Peter Bell: Great to hear about your Reno, Nevada connection. There seems to be a really strong mining community in Nevada and Arizona here.

Mark Gorman: As long as the gold price stays strong, the mining industry has a chance. When gold starts to get down below $1,100, then things become uncertain. A lot of these places don't make money at $1,000 gold. The autoclaves have very expensive unit prices to process the ore. The costs of many heap leaches are even around $1,000 per ounce now. If the gold price fell below that level, then you could start to see heap leaches operations closing. It would be good to see the gold price higher, but you know you have no control over that.

Peter Bell: How about the cost estimates for the Moss Mine – do you have a sense of ballpark numbers for that around the Merrill-Crowe?

Mark Gorman: No, not exactly. The thing you have to consider, Peter, is that the definition of op-ex isn't clear-cut. Most mining companies don't report the production costs including capital, but there is a sustaining capital cost that goes with mining. The Moss Mine will have costs to pay back the loan and you don't generally include that when you look at costs per tonne. After those are loans are repaid, there is still a cost of sustaining capital that's usually not reported with an op-ex. The all-in-sustaining costs is really the key figure, but there's still some judgment about what gets included and where.

Peter Bell: Yes. It may be industry standard, but it’s non-GAPP.

Mark Gorman: That's why you need to see all the costs to clearly see who makes money at $1,000 bucks and who doesn't.

Peter Bell: Are there any front-end loaded costs for Merrill-Crowe other than the capital?

Mark Gorman: No, I can't think of any. Once it's running, it should just be power, labor, and consumables.

Peter Bell: And it’s pretty quick, once the pregnant solution is there right?

Mark Gorman: Yes, it doesn't have an inventory of gold as with carbon in columns. With CIC, every one of those columns has an inventory of gold associated with the carbon. The inventory for the Merrill-Crowe is simply whatever is in the precipitation press. That's it! Once you dump the filter press, the process inventory is basically zero. There may be some in the solution in the pond or the solution in the tanks, but the gold is ready to be refined.

Peter Bell: And does the pond have some maximum capacity to it?

Mark Gorman: The operating level is less than a million gallons and would be kept at a steady level. Once you've created that inventory, it stays there until you close. The only time you'll be able to draw that inventory down would be when you're at the end of mine life.

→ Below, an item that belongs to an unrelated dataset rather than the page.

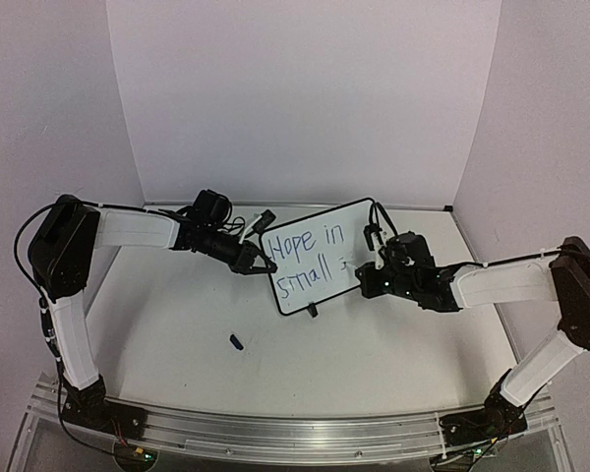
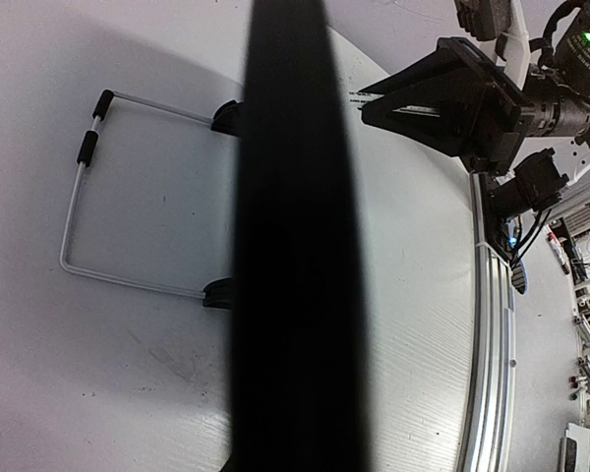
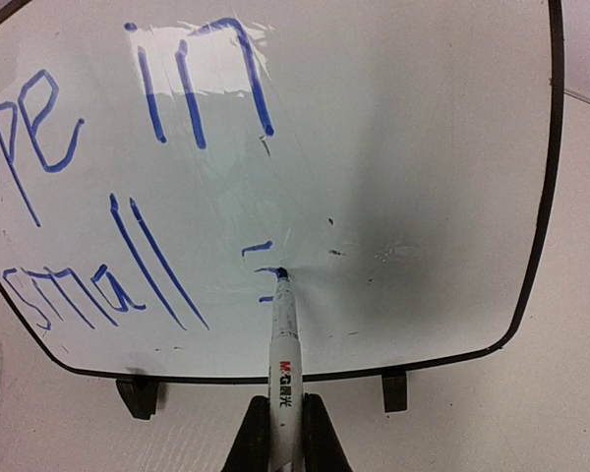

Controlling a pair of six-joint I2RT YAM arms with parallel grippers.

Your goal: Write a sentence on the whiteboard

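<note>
The whiteboard [image 1: 326, 224] stands tilted at the table's middle, and its black frame [image 3: 543, 197] shows in the right wrist view. Its blue sentence [image 1: 310, 254] reads "Hope in small" [image 3: 128, 197], with a few short strokes beside it. My left gripper [image 1: 261, 264] is shut on the board's left edge, which fills the left wrist view as a dark band [image 2: 295, 236]. My right gripper [image 3: 285, 447] is shut on a white marker [image 3: 283, 344]. The marker's blue tip [image 3: 280, 273] touches the board at those short strokes.
A small dark marker cap [image 1: 236, 343] lies on the table in front of the board. A wire stand [image 2: 79, 197] folds out behind the board. An aluminium rail [image 1: 295, 428] runs along the near edge, and white walls enclose the back and sides.
</note>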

Peter Bell: It’s interesting to hear how things are so much about the flows here. Once you get production rolling, it is about keeping at those steady levels. Now, there is a timeline for percolations of cyanide through heap and drainage into the pond, but it is pretty quick once it goes into the Merrill-Crowe. Is it a matter of hours to get gold out of the solution?

Mark Gorman: No, it's minutes.

The inventory is in the heap and the pond. The filter accumulates gold for approximately a week before it is dumped and zeroed. At the end of the month, you can zero out most of your process inventory. It makes it pretty easy to calculate production numbers and can avoid fluctuations in gold in process inventory.

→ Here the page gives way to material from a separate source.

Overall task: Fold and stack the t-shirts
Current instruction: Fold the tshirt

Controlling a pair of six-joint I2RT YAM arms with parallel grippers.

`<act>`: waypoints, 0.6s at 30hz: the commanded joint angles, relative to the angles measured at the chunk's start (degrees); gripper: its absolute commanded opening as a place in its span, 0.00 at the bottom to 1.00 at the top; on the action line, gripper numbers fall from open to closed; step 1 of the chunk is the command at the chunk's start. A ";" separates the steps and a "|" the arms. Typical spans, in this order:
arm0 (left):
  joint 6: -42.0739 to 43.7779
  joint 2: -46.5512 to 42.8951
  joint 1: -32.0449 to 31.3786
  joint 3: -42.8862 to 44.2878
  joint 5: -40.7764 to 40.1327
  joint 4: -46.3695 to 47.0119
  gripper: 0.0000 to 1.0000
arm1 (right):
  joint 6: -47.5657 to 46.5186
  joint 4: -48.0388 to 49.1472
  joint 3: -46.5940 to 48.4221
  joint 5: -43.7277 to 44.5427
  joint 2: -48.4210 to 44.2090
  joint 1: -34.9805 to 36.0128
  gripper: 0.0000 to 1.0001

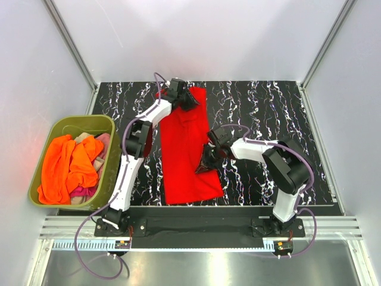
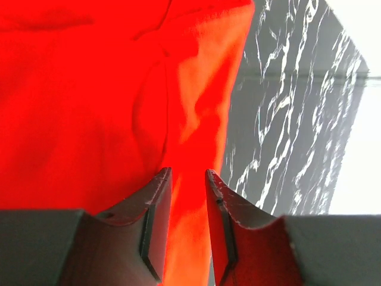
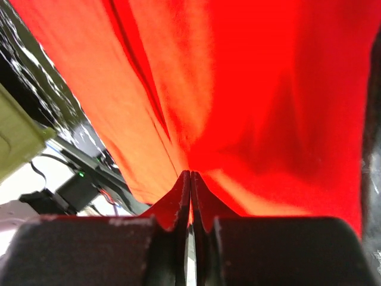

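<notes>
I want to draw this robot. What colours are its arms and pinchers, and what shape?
The left arm and right arm are white tubes with chunky black joints. Thin purple cables loop around them. The left gripper and right gripper have dark grey fingers, shaped like wedges that narrow to the tips.

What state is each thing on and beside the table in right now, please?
Bright red cloth t-shirt: spread lengthwise on the black marbled table, right edge pinched.
Left end effector: open, over red cloth at the shirt's far end.
Right end effector: shut on the shirt's right edge.
Olive-green plastic tub: holding crumpled orange shirt, magenta shirt and beige shirt.
</notes>
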 commanded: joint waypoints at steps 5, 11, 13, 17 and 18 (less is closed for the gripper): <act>12.44 -22.00 0.21 -12.11 -6.96 -4.64 0.34 | -9.96 -10.70 1.94 0.21 -8.15 0.06 0.20; 10.17 -22.54 0.21 -23.11 -10.76 -1.83 0.26 | -9.88 -10.81 2.12 -1.90 -8.60 0.06 0.17; 8.85 -20.00 0.21 -23.12 -10.84 0.37 0.22 | -9.79 -10.72 2.99 -2.34 -7.99 0.06 0.00; 6.30 -14.99 0.91 -20.49 -10.67 2.92 0.18 | -9.79 -10.28 4.58 -2.87 -4.92 0.06 0.00; 5.25 -13.93 1.08 -18.74 -10.49 2.92 0.18 | -9.36 -9.93 5.01 -2.96 -4.30 0.14 0.00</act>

Peter Bell: Always important to have some control over the final product.

Mark Gorman: Right. And the dore is shipped out the doors of the Merrill-Crowe facility!

Peter Bell: Alright, thank you very much for the conversation Mark. Thanks for indulging my interests in all aspects of the process.

Mark Gorman: You’re welcome, Peter.

This document contains statements that are forward looking statements and are subject to various risks and uncertainties concerning the specific factors disclosed under the heading “Risk Factors” and elsewhere in the Company’s periodic filings with Canadian securities regulators. Such information contained herein represents management’s best judgment as of the date hereof based on information currently available. The Company does not assume the obligation to update any forward-looking statement.